Je l’ai regardée s’approcher de moi, raide et mécanique, traînant sa valise à roulettes tel un automate aveugle et sourd, et je me suis demandé si son cœur aussi cassait la baraque ou si la camisole des médicaments l’avait transformée en un robot programmé à revenir ici même, dans ce lieu de relégation, cinq jours plus tard, à l’heure dite, l’esprit toujours sage, dressé une fois pour toutes à ne plus penser. À ne plus se souvenir. À ne plus souffrir.

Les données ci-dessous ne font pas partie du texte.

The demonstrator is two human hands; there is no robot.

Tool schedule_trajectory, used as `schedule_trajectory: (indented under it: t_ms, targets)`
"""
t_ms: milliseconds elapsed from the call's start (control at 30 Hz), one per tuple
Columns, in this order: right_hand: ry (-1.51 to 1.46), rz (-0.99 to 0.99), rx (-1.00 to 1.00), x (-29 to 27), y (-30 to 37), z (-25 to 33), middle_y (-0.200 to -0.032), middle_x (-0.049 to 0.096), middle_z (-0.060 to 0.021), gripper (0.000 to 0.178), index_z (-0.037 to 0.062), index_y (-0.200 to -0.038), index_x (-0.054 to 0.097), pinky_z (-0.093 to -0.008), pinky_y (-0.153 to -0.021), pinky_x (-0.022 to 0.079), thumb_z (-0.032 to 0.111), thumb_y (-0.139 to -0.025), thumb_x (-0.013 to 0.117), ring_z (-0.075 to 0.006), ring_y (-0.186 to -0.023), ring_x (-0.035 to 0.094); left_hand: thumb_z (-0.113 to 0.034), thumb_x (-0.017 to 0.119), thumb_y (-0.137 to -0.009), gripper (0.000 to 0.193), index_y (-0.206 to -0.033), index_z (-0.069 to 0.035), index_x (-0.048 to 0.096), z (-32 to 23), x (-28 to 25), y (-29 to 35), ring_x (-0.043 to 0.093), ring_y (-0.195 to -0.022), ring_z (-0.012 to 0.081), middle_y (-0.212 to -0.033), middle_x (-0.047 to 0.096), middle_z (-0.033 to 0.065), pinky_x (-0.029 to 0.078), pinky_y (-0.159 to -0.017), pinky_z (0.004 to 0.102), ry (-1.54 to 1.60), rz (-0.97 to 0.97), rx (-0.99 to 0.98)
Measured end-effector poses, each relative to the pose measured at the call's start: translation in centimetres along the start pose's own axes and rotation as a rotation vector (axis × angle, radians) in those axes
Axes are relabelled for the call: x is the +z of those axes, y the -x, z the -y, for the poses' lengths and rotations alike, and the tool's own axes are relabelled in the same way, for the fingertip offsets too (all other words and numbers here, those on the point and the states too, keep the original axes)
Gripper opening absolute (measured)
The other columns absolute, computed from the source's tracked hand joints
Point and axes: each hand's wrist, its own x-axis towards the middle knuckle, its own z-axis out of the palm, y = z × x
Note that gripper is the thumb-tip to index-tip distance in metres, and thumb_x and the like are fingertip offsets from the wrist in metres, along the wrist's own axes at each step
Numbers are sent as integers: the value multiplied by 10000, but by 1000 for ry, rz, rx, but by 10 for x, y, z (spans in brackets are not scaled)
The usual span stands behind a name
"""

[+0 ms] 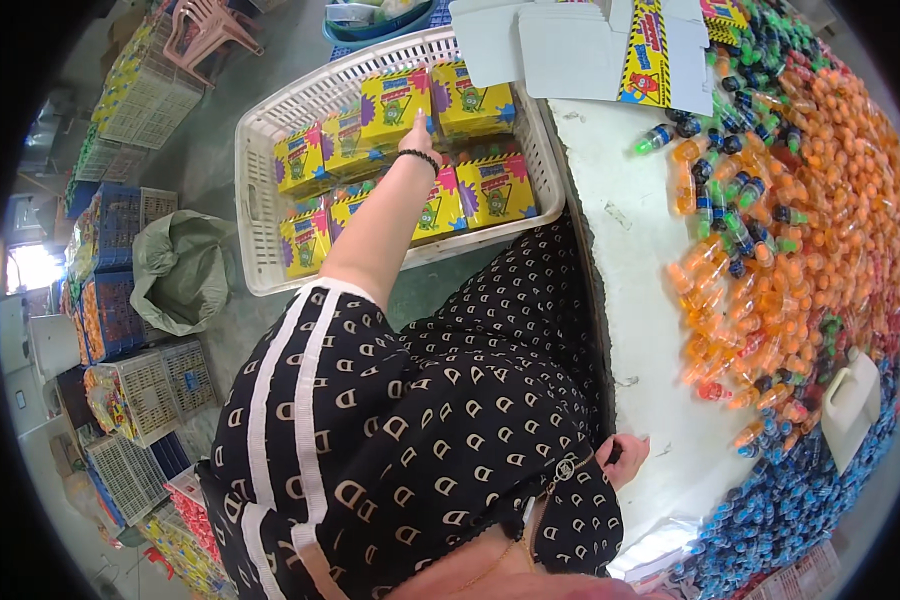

J’avais l’impression d’être un figurant dans un film muet, car aucun bruit ne me parvenait distinctement tant je m’étais claquemuré à double-tour dans mes pensées. Peu à peu la rumeur des voitures, le glissement métallique d’un tram sur ses rails, sans compter le roulement de la valise que je traînais, entrecoupé de brefs hoquets entre deux pavés, m’ont fait prendre conscience que nous n’étions plus dans le couloir de la mort, mais dans celui de la vie.
Nous nous étions perdus de vue pendant des années sans la moindre explication. On s'ignore soudain pour une raison futile liée à la surcharge de travail ou à une phrase mal interprétée, les mois défilent, puis on n'ose plus reprendre contact.